Thema war erneut die Sanierung des seit 5. Mai 1988 unter Denkmalschutz stehenden Eisenbahnviaduktes in Werdohl-Ütterlingsen.

Seit 2014 steht die Stadtverwaltung bezüglich des Viaduktes in Kontakt mit der Deutschen Bahn AG. Es geht um die von der Bahn zunächst für das Jahr 2019 und dann für das Jahr 2021 terminierte Sanierung des Viaduktes.

Aktuell vorrangiges Thema bei der jüngsten Besprechung waren aber die dringend notwendigen kleineren Instandsetzungsmaßnahmen, die nicht bis zur „Großen“ Sanierung 2021 warten können und deren kurzfristige Erledigung von den Denkmalbehörden eingefordert wurde.

Im November hat seitens der Deutschen Bahn AG eine Inspektion des Bauwerks stattgefunden; eine weitere Inspektion – die Begutachtung der Gewölbe - ist für Januar/Februar geplant, wenn voraussichtlich das Niveau der Lenne abgesunken sein wird.
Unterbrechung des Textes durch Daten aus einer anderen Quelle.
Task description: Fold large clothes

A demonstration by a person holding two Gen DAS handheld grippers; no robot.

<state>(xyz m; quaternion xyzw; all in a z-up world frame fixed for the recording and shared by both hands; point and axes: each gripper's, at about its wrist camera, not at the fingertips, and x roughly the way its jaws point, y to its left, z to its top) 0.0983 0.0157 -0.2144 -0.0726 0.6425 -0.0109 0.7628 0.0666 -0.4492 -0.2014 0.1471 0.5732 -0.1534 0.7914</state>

Folgende Instandsetzungsmaßnahmen sollen laut DB-Planung bis Juni durchgeführt werden:

  • Die Abdeckplatten werden nach Möglichkeit in ihre ursprüngliche Position zurückgeschoben und fixiert. Das Geländer auf dem Viadukt wird an den schadhaften Stellen instandgesetzt.

  • Die verschobenen Steine beim Überbau sowie an den Stirnmauern rechts und links werden nach Möglichkeit in ihre ursprüngliche Position zurückgeschoben und fixiert.

  • Bei einem Pfeiler und einer Stirnseite wird das Mauerwerk instandgesetzt.

  • Die Vegetation wird zurückgeschnitten.

 

  • Die Sanierung der Pfeiler, insbesondere in Wassernähe, kann sich eventuell bis über den Monat Juni hinaus erstrecken, was von Seiten der Bahn aber nicht für sehr wahrscheinlich gehalten wird.

 

 

  • Gute Nachrichten also für all diejenigen, die sich um den Erhalt des Viaduktes sorgen.